Lisbon, the capital of the beautiful country Portugal, is impressive for everyone, but has a special meaning for a ceramist. The Portuguese lands in the Iberian Peninsula have been the scene of various civilizations, including Phoenicians, Greeks, Romans, Germans and Andalusian Umayyads, who influenced its culture, history, language and ethnic structure throughout its three thousand-year history. The county founded by Alfonso VI, King of Castile and Leon in 1093, turned into an independent kingdom in the following years, and in the 15th and 16th centuries it became a huge power stretching from Brazil to the Philippines. Ceramics has an important place among the elements that make up the visual culture of Portugal, which has great economic, political and cultural wealth. Coating ceramics known as “Azulejo” is the symbol of Portuguese culture.

Image 1: Museu Nacional do Azulejo

Museu Nacional do Azulejo (National Tile Museum) in Lisbon hosts a very large collection of ceramic heritage found in various parts of Portugal and is one of the most important museums in the country. The museum's collection covers azulejo production from the 15th century to the present day. In addition, there are examples of ceramics, porcelain and faience from the 19th and 20th centuries (Image 13, 14, 15, 16).

Image 2: D. Manuel Hall

The museum is located in the Convent of Madre de Deus, which was built by Queen dona Leonor in 1509 (Image 1). The original church has undergone changes over the course of several centuries. While the effects of the Mannerist movement were seen in the 16th century, elements reflecting Baroque splendor were added in the 17th and 18th centuries. The blue and white compositions in the magnificent D. Manuel Hall are made by Manuel dos Santos, one of the masters of Portuguese azulejo painting (Image 2). Most of the azulejos from the destroyed or closed monasteries were transferred here either by hiding in boxes or by applying them to the surfaces we see in the museum today. Behind the glass doors in the courtyard of the museum, it can be seen that boxes of ceramic tiles are still waiting in the warehouse (Images 3 and 4).

Image 3 and 4: Azulejos in warehouses

Art historian Joao Miguel dos Santos Simoes, an expert in the field of azulejo, transferred all the azulejos kept in the Museu Nacional de Arte Antiga (National Museum of Ancient Art) to this museum shortly after the 500th anniversary of the birth of Queen dona Leonor. In 1970 the Museu do Azulejo (Tile Museum) was opened to the public, and in 1980 it gained autonomy and became the Museu Nacional do Azulejo (National Tile Museum).

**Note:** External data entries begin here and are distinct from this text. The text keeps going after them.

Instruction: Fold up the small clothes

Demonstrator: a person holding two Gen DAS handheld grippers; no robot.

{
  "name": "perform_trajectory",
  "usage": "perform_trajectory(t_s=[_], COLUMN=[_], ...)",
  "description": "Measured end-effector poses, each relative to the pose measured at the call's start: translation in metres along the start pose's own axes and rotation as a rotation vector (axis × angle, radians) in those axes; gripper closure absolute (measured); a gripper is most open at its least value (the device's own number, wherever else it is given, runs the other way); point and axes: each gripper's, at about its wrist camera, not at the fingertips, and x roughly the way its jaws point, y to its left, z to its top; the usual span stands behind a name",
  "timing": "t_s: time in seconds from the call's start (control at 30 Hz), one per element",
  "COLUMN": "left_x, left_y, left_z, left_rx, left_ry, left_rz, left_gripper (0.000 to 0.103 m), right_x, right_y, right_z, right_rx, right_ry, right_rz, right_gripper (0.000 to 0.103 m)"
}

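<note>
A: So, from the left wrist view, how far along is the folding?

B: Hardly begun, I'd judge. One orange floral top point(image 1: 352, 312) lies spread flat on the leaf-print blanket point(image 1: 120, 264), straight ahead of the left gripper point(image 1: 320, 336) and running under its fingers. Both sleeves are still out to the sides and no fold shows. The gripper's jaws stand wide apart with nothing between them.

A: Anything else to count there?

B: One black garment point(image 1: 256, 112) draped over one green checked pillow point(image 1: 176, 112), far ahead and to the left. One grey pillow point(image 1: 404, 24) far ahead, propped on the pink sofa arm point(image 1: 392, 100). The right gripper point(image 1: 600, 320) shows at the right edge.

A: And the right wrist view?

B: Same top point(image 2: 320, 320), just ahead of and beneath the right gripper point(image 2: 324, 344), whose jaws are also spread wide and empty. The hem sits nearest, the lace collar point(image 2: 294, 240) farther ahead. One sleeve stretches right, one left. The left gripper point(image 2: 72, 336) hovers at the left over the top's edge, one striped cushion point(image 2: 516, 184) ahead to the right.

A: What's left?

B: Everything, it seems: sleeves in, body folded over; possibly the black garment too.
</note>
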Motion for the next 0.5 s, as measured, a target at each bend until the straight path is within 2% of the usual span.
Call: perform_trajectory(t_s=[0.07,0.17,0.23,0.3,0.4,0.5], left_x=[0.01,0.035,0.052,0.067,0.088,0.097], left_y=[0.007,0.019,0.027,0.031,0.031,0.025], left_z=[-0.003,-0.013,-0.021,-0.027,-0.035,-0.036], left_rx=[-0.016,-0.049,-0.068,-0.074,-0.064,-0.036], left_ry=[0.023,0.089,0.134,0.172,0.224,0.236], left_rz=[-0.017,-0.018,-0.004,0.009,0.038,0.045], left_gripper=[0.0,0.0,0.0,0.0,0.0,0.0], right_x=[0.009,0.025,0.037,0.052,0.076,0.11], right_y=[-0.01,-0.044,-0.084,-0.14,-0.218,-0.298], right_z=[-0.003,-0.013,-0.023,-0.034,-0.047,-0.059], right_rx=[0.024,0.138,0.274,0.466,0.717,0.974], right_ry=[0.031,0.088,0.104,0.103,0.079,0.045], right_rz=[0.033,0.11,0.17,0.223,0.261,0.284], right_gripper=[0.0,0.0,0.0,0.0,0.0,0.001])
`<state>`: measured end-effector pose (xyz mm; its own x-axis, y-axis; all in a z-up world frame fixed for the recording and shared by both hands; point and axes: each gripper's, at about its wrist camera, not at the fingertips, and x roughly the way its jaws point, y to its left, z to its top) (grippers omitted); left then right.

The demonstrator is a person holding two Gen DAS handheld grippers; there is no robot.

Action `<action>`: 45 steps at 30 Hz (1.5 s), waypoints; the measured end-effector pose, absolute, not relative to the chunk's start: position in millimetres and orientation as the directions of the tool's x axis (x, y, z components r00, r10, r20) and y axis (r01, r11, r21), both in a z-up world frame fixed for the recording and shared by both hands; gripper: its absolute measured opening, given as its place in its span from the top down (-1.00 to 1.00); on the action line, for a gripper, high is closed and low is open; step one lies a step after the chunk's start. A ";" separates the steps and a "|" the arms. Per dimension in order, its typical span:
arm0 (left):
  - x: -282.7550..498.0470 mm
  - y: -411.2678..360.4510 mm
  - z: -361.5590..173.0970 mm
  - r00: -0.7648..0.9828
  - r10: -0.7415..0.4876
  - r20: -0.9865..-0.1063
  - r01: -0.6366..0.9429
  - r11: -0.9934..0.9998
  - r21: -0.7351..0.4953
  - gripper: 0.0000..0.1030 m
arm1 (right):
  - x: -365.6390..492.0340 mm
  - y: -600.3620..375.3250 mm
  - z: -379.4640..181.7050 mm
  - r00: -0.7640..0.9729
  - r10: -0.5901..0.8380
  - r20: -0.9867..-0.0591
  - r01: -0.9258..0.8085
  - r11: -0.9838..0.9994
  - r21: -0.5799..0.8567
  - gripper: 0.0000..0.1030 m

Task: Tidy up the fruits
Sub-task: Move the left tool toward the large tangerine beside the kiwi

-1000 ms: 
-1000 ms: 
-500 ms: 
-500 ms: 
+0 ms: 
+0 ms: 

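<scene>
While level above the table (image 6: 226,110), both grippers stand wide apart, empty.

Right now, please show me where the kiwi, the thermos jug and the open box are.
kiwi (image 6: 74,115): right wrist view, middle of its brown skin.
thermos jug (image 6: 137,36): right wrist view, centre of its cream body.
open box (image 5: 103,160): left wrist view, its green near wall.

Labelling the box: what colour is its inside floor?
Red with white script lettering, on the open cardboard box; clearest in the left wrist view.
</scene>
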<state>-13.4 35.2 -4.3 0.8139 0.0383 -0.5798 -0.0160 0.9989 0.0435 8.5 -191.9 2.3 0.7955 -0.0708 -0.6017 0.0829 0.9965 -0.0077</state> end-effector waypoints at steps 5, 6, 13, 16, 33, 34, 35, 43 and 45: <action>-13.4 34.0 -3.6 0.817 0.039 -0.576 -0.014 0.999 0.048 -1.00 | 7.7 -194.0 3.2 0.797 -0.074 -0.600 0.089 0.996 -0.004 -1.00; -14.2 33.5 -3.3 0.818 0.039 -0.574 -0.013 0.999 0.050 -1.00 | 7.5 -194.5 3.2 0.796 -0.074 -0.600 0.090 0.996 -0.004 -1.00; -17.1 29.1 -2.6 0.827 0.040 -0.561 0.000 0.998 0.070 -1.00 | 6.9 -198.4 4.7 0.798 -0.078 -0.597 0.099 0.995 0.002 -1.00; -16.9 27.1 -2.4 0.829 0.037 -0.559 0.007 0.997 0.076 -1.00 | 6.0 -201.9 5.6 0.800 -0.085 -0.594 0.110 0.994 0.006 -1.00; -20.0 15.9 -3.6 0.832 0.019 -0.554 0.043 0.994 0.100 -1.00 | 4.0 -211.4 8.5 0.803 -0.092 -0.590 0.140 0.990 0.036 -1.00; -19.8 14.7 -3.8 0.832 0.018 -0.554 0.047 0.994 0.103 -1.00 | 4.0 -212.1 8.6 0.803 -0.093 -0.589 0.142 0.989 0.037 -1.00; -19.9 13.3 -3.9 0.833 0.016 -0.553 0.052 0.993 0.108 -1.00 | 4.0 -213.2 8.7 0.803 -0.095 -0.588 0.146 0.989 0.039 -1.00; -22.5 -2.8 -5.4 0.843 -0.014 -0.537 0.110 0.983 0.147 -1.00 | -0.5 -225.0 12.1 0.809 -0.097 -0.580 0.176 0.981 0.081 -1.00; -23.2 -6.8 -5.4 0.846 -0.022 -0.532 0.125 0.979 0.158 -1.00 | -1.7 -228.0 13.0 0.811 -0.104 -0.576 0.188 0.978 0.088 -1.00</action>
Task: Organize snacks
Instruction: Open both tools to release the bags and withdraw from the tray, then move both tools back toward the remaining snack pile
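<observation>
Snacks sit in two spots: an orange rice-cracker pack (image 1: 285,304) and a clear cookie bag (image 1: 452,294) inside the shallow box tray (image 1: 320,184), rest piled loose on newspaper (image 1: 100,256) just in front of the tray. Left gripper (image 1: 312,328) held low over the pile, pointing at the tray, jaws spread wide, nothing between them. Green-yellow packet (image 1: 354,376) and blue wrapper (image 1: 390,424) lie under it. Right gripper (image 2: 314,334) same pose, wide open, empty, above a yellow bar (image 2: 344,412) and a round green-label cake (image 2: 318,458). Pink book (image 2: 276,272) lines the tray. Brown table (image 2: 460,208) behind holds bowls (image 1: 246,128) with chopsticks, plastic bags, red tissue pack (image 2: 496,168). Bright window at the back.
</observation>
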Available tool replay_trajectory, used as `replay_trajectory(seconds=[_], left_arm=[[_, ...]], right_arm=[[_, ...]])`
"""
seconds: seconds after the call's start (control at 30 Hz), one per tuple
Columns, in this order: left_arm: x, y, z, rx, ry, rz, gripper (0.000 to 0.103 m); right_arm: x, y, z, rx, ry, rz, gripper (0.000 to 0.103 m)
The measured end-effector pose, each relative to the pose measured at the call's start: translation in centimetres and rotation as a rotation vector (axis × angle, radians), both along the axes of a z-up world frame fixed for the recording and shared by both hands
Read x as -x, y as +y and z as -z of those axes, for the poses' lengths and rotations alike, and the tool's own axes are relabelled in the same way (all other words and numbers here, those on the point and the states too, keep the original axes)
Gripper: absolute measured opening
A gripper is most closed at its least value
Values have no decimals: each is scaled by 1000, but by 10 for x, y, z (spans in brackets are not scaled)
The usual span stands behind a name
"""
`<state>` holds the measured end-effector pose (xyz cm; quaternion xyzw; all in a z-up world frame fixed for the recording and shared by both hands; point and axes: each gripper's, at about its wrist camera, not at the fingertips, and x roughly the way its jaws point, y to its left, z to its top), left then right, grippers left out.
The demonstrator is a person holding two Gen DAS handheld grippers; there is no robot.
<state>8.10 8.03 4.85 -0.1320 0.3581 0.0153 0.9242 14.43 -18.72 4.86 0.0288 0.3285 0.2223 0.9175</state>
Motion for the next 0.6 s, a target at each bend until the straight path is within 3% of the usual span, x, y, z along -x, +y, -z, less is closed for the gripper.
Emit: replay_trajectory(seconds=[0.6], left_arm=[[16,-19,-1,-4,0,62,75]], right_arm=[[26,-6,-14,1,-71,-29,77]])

It is possible to see the works in situ, which is the first Spanish commissions in the early 16th century for Dom Manuel I's palace in Sintra, and constitutes the most remarkable collection of Hispano-Mosque ceramics. At the end of the 15th century, azulejos produced by the corda seca (cuerda seca) or aresta technique, which came from Seville, became widespread in Portugal as wall coverings and large walls were covered with these tiles. At that time, Islamic culture was also reflected in Portugal as the first important azulejo reference, as it was still fresh in Spain's memory. This is the reason for the decorations attached to the horror vacui (fear of empty space) on the wall coverings of the buildings until the 18th century. The oldest example of azulejo produced in Portugal is a section of the Castle of Leiria exhibited in the museum (Image 5).

The majolica technique, which emerged in Italy in the 16th century, had a great influence on the production of azulejo in Portugal. The works that best demonstrate the mastery of the Lisbon workshops in this field are exhibited today in the Museu Nacional do Azulejo. The monumental wall covering dated 1580 from the Nossa Senhora da Vida Chapel in Santo André Church is one of them (Figure 6). The church was partially damaged in the earthquake of 1755 and was demolished in 1845 to make way for urban development and lay a tram line. Image 5: Leiria Castel’s paviments, 14-15th century

The composition scheme and figures of the panel, painted in the trompe-l'œil technique, are taken from Portuguese Mannerist painting.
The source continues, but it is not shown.